→ **What to work on**: After finding the line with "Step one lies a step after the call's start" in the entries below, retype exactly each line from there through the line with "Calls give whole", including that final line.

(Data items)
-------------------------
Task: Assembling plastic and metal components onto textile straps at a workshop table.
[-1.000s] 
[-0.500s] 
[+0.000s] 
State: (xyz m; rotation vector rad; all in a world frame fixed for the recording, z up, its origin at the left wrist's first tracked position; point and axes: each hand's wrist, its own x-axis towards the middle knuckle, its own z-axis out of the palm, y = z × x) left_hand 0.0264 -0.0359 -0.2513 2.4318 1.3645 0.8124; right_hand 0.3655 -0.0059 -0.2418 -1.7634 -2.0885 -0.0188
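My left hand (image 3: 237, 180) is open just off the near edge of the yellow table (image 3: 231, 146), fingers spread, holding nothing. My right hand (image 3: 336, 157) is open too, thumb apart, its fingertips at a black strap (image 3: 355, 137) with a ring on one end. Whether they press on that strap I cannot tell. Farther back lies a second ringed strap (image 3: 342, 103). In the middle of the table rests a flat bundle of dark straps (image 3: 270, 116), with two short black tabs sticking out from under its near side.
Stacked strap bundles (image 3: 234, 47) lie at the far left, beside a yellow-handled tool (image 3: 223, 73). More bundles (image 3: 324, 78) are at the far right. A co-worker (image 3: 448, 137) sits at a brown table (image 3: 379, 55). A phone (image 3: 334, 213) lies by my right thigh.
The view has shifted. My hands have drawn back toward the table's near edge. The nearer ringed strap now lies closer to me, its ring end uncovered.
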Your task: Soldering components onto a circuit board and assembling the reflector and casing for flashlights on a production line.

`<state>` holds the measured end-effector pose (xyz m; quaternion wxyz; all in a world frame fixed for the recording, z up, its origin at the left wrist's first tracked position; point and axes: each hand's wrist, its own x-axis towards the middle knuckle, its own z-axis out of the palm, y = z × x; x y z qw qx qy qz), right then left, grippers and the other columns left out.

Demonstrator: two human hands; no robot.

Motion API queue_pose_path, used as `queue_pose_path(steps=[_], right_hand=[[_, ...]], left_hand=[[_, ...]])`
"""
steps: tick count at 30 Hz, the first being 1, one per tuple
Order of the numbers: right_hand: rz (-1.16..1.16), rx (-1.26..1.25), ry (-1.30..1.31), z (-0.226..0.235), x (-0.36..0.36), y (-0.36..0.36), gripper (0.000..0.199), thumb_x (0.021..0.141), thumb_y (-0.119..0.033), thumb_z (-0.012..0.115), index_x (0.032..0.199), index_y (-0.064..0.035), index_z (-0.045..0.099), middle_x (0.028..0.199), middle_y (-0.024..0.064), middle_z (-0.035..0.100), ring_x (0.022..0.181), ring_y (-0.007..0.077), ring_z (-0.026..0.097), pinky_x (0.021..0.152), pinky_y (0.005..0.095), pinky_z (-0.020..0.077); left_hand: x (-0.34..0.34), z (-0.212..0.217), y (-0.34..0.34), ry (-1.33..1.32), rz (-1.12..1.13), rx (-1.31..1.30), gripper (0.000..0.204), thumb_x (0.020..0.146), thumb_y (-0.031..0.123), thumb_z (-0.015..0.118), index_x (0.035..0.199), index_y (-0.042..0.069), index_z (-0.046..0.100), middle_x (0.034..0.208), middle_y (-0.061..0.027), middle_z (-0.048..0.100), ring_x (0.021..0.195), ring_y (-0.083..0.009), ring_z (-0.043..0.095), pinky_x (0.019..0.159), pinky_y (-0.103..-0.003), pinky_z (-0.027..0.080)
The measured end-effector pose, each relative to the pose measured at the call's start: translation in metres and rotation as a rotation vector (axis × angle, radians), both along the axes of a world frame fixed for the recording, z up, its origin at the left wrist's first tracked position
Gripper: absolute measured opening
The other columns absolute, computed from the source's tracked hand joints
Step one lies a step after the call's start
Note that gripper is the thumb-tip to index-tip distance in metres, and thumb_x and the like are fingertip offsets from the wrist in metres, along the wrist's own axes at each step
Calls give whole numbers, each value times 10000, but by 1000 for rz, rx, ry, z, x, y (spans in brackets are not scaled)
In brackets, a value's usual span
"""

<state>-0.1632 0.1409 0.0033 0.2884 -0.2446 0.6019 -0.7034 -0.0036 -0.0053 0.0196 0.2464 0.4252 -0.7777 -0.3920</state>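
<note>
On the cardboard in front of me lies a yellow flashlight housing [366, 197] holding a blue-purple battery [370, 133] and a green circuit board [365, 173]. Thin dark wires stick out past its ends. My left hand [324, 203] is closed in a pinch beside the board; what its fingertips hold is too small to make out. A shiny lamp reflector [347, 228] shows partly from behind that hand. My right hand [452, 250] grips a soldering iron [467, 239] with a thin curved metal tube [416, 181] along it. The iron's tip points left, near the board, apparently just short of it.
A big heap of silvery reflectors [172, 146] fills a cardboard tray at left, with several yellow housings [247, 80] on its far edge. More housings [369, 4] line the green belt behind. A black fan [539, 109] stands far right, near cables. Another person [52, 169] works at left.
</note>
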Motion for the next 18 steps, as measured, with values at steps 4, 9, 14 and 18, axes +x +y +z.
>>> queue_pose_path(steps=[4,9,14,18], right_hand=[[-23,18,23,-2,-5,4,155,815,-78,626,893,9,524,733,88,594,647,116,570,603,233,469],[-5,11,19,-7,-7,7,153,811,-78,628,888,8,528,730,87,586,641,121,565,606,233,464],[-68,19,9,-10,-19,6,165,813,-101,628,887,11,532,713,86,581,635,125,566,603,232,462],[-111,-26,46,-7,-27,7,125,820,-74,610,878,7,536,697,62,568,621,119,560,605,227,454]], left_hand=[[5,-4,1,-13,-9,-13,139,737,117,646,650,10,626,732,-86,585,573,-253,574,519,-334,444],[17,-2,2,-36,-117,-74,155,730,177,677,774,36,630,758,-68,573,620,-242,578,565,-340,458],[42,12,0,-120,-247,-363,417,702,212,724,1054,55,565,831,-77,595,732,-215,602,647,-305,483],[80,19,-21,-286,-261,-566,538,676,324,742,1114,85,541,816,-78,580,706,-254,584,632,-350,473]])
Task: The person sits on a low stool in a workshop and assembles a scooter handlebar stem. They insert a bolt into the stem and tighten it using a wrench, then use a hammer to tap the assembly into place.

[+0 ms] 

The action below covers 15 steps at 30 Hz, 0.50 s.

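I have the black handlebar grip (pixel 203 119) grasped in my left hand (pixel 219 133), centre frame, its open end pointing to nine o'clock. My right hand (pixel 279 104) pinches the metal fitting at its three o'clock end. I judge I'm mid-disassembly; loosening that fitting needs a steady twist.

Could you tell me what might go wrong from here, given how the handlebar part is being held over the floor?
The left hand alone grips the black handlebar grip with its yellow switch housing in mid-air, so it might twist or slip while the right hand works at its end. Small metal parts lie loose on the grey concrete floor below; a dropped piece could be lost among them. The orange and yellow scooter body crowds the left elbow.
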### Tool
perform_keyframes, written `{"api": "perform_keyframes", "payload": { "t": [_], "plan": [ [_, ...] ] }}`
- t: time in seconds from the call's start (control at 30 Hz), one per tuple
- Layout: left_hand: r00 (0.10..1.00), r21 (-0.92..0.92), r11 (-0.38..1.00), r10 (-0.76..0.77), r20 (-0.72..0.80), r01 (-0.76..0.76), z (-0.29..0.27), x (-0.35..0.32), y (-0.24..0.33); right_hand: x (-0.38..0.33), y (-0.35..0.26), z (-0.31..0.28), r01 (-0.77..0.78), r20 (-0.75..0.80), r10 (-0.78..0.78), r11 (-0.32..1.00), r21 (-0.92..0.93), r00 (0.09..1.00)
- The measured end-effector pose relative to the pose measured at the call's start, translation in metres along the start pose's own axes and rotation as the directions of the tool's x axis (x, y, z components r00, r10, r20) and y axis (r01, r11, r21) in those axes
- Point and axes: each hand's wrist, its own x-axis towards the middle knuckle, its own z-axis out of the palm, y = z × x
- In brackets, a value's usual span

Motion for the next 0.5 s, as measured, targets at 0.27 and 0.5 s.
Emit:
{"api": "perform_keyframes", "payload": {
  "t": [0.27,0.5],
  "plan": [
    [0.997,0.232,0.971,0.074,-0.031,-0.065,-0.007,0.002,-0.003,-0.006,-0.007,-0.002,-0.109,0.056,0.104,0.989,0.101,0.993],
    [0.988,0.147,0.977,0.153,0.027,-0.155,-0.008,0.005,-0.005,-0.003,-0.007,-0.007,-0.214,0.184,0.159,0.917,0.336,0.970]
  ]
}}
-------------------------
→ **Exercise response**:
Step one lies a step after the call's start
Note that gripper is the thumb-tip to index-tip distance in metres, and thumb_x and the like are fingertip offsets from the wrist in metres, along the wrist's own axes at each step
Calls give whole numbers, each value times 10000, but by 1000 for rz, rx, ry, z, x, y (spans in brackets are not scaled)

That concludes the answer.